I didn't want to leave them. I liked the way the inbox was set up and I had used them for years. My first ever email address was on Yahoo!, and I used their March Madness features, travel features, and IM features frequently and Yahoo! maps obsessively. I was a loyal Yahooligan. But I felt forced to do it.
Yahoo! accepted significant (still researching how much, exactly) money from the Yes on 8 liars in the weeks leading up to the election, and not just banner ads (which, fair enough, are annoying but I have trained my eyes to ignore them) but pop-up ads that were simply obtrusive, obnoxious and obstreperous.
"So?" you may ask? What's the big deal? Yahoo! is strapped for cash, looking desperately for a buyout, and are a business, afterall, so it's their right to take money from whomever they can cage it, right?
Well, no. Not to my mind.
First, Yahoo (and I'm going to dispense with the exclamation point, it's tedious) has statements on their website that list what they value - inlcuding "...a personal responsibility to maintain our customers' loyalty and trust." I wonder, did no one there think that taking money from a dishonest campaign on one side of the most divisive issue on the ballot was going to affect customers' loyalty? Or erode the brand?
Further and even more helpfully they list on their website what they don't value. Interesting - things like "discrimination" and "a stick in the eye" and "closed doors" and "rear view mirror." Were I to list the things that Prop 8 does and stands for, well, I couldn't do much better.

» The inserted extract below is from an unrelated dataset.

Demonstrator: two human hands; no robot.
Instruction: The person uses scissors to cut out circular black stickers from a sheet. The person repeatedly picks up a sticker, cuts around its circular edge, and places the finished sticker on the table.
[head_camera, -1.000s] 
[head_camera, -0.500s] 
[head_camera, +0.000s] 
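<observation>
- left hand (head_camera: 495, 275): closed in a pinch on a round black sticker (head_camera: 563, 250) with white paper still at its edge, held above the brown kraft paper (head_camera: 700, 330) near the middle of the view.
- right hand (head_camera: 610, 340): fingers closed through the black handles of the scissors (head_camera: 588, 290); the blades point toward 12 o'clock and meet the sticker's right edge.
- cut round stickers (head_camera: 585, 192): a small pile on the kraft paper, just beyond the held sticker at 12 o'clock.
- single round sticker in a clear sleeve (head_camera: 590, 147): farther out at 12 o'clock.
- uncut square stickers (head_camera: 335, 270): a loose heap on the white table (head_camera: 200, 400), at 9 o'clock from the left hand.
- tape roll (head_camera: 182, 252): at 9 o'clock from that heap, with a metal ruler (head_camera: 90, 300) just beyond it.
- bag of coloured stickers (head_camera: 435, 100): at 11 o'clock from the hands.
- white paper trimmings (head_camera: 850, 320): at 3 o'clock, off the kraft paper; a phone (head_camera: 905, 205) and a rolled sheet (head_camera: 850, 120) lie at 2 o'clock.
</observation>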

Finally, their mission statement:
"Yahoo's mission is to connect people to their passions, their communities, and the world's knowledge. To ensure this, Yahoo offers a broad and deep array of products and services to create unique and differentiated user experiences and consumer insights by leveraging connections, data, and user participation."Unique and differentiated user experiences? Assaulting everyone on a California ISP with a pop up ad telling us that we had to "protect marriage" by voting Yes on 8 is a unique and differentiated experience? Really? Because it seems "one size fits all" - something ELSE they say they don't value.
How can you trust - and do business with - a company that doesn't even follow its own values?

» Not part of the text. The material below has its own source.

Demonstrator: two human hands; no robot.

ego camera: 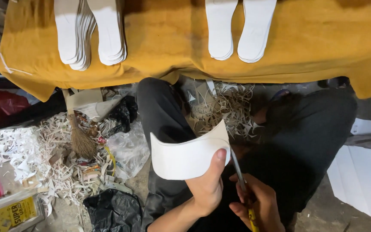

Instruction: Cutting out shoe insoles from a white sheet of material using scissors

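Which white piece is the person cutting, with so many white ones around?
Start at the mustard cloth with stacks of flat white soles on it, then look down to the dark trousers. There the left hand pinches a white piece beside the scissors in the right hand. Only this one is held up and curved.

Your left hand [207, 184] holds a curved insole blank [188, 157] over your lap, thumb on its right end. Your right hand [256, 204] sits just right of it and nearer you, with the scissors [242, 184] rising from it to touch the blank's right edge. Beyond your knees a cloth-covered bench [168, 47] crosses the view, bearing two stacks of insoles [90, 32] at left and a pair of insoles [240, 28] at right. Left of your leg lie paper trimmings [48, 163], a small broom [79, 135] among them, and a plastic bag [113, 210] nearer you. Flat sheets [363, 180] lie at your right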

Finally, there is the fact that Yahoo was birthed in the nursey of innovation, tolerance and diversity: California. Richard Florida, in his research on "The Rise of the Creative Class," showed how innovation needs diversity and tolerance to flourish, and California's Silicon Valley is the ne plue ultra example of this. Diversity and tolerance are the things most intrinsically under attack by Prop 8, whose supporters pander to fear and seek to isolate gay and lesbian folks from other Californians.
For the geniuses at Yahoo! to accept advertising from a group heavily subsidized by out-of-state money (some of which you can see here and all of which you can see here) to make California less California-like and more like the theocratic, un-diverse, un-innovative other parts of the country goes against their own long term business interests. And it's just rude, you don't bite the hand that feeds you.
Even if you don't think it's enough that Yes on 8 eliminates existing rights - and think about that; in 2008 it's possible to eliminate rights from a class of people by simple majority vote! - and causes real human anguish to over 20,000 married Californians and untold others who were thinking of it, or for their children or other loved ones, for the sole purpose of preserving linguistic hegemony for a non-threatened majority; or if you don't think it's enough that by accepting funding from Yes on 8 to run obnoxious and dishonest pop-up ads supporting this revocation of rights that Yahoo made themselves collusive to it; then surely Yahoo's violation of their own corporate standards and vision is enough to boycott them?
Of course, reasonable people can disagree. But that's why I'm on Gmail.